Valéry, Louanges de l'eau*, 1935, Pléiade t. 1 p. 202 :
"Plus d’un chanta le vin.
Innombrables sont les poètes qui ont, jusqu’au lyrisme, élevé leur ivresse et tendu vers les dieux la coupe de vin fort que leur âme attendait.
Le vin très précieux mérite ces louanges. Mais quelle ingratitude et quelle grande erreur chez ceux qui blasphémèrent l'eau !…
Divine lucidité, Roche transparente, merveilleux Agent de vie, eau universelle, je t’offrirais volontiers l’hommage de litanies infinies.
Je dirai l'eau tranquille, luxe suprême des sites, où elle tend des nappes de calme absolu, sur le plan pur desquelles toutes choses mirées paraissent plus parfaites qu’elles-mêmes. Là, toute la nature se fait Narcisse, et s’aime…
L'eau mouvante, qui par douceur et violence, par suintements et par usure prodigieusement lente, par son poids comme par courants et tourbillons effrénés, par brumes et par pluies, par ruisseaux, par cascades et cataractes, façonne le roc, polit le granit, use le marbre, arrondit le galet indéfiniment, berce et dispose en molles traînes et en douces plages tout le sable qu’elle crée. Elle travaille et diversifie, sculpte et décore la figure morne et brutale du sol dur.
L'eau multiforme habite les nuées et comble les abîmes ; elle se pose en neige sur les cimes au soleil, d’où pure elle s’écoule ; et suivant des chemins qu’elle sait, aveugle et sûre de son étrange certitude, descend invinciblement vers la mer, sa plus grande quantité."
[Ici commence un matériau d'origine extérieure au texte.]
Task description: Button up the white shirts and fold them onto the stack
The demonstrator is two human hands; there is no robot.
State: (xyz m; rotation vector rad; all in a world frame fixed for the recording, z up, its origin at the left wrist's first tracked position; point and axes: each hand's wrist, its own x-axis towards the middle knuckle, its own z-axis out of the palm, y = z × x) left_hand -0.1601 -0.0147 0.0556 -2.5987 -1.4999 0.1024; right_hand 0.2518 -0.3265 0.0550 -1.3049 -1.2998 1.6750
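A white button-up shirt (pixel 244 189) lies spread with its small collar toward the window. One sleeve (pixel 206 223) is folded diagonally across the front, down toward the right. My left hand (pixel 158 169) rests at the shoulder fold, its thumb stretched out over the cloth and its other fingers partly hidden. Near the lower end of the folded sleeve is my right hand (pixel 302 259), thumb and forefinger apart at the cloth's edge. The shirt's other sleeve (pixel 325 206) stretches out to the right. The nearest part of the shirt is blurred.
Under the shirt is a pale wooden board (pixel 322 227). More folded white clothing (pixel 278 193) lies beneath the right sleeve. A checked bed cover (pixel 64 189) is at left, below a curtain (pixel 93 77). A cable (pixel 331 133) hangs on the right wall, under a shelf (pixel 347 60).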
[* texte publicitaire pour l'eau Perrier]
Daumal, La grande Beuverie, 1, 2 :
"[...] La grande voix de derrière les fagots, comme nous l’appelions dans notre langage de soiffards, s’était un peu élevée. Elle sortait effectivement de derrière un tas de fagots, ou de caisses à biscuits, c’était difficile à savoir à cause de la fumée et de la fatigue ; et elle disait :
- Quand il est seul, le microbe (j’allais dire : l’homme) réclame une âme sœur, comme il pleurniche, pour lui tenir compagnie. Si l’âme sœur arrive, ils ne peuvent plus supporter d’être deux, et chacun commence à se frénétiser pour devenir un avec l’objet de ses tiraillements intestins. N’a pas de bon sens : un, veut être deux ; deux, veut être un. Si l’âme sœur n’arrive pas, il se scinde en deux, il se dit : bonjour mon vieux, il se jette dans ses bras, il se recolle de travers et il se prend pour quelque chose, sinon pour quelqu’un. Vous n’avez pourtant qu’une chose en commun, c’est la solitude ; c’est-à-dire tout ou rien, cela dépend de vous."